**Data segment:**
+ + + + +

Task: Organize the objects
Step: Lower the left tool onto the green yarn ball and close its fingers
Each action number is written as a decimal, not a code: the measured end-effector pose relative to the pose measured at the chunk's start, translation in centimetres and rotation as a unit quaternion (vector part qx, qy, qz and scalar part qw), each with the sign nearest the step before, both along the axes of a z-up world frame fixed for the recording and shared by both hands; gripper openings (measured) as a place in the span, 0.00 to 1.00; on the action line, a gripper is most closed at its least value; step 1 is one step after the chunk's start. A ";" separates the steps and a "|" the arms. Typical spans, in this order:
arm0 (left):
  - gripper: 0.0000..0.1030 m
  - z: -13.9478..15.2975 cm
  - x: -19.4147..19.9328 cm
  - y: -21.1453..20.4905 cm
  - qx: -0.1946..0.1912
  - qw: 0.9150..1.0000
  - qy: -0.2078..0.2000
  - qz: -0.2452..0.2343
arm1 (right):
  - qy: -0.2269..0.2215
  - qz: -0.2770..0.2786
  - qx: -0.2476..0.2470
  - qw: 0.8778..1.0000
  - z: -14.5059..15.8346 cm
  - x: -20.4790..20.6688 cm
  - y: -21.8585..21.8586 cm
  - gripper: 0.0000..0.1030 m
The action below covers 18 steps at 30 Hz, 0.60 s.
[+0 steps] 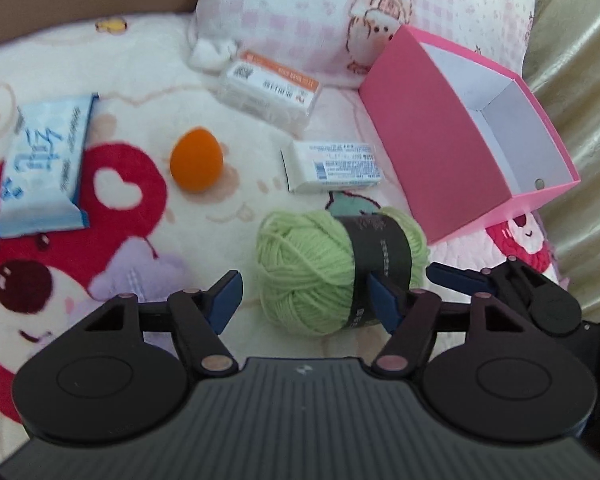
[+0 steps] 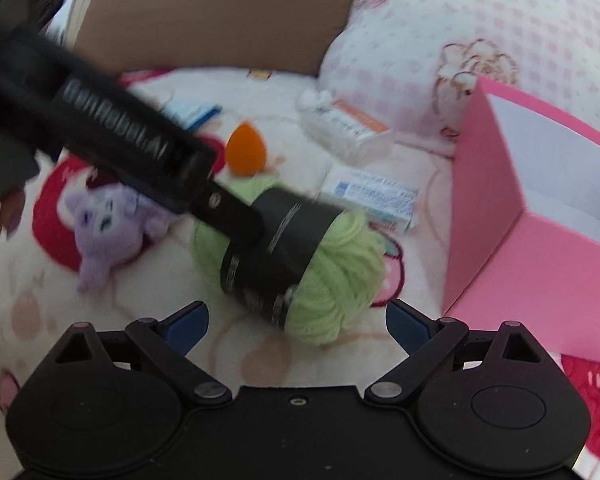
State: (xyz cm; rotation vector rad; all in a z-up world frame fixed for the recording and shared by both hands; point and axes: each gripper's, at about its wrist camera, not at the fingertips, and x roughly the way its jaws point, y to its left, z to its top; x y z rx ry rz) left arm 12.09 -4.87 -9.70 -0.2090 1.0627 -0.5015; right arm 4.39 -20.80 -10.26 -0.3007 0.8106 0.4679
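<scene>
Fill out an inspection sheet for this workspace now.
Surface: plush cartoon-print blanket.
Job's things: green yarn ball with dark label; open, empty pink cardboard box, tilted; orange egg-shaped sponge; white barcoded carton; clear orange-striped pack; blue-white sachet.
Clutter: nothing seen.
Grippers: left gripper straddles the yarn, right finger touching its label; right gripper open, empty.
Cables: nothing seen.
Surroundings: pink checked pillow.
</scene>
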 end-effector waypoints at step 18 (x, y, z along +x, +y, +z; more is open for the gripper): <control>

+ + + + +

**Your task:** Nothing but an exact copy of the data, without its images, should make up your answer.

**Task response:**
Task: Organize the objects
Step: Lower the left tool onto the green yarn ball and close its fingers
Each action number is written as a decimal, not a code: the measured end-effector pose relative to the pose measured at the chunk's start, translation in centimetres and rotation as a unit quaternion (vector part qx, qy, qz and scalar part qw), each with the sign nearest the step before, both along the axes of a z-up world frame fixed for the recording and shared by both hands; gripper openings (measured) as a place in the span, 0.00 to 1.00; on the action line, a gripper is most closed at its least value; step 1 is one step after the chunk's start. A ";" separates the steps and a "|" the arms. Typical spans, in this order:
arm0 (left):
  - gripper: 0.0000..0.1030 m
  - z: -13.9478..15.2975 cm
  - x: -19.4147..19.9328 cm
  - y: -21.1453..20.4905 cm
  - qx: -0.1946..0.1912
  - qw: 0.9150..1.0000
  - qy: -0.2078..0.2000
  - qz: -0.2452..0.2343
arm1 (right):
  - qy: -0.2269..0.2215
  - qz: -0.2770..0.2786
  - qx: -0.2476..0.2470
  - qw: 0.8778..1.0000
  - z: -14.5059..15.8346 cm
  - x: -20.4790..20.6688 cm
  - y: -21.8585..21.8586 cm
  - gripper: 0.0000..0.1030 m
The action below covers 18 steps at 30 Hz, 0.60 s.
[+0 steps] 
[+0 steps] 
State: (xyz cm; rotation vector rad; all in a z-up world frame fixed for the recording and shared by both hands; point and axes: each gripper's, at about its wrist camera, not at the fingertips, and x roughly the way its jaws point, y to its left, z to its top; x y z rx ry rz) left arm 12.09 -4.87 -9.70 -0.2090 1.0627 -0.5015; right arm 4.39 -20.80 -10.26 -0.3007 0.8106 0.4679
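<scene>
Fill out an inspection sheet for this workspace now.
Surface: plush cartoon-print blanket.
Job's things: green yarn ball with dark label; open, empty pink cardboard box, tilted; orange egg-shaped sponge; white barcoded carton; clear orange-striped pack; blue-white sachet.
Clutter: nothing seen.
Grippers: left gripper straddles the yarn, right finger touching its label; right gripper open, empty.
Cables: nothing seen.
Surroundings: pink checked pillow.
</scene>
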 end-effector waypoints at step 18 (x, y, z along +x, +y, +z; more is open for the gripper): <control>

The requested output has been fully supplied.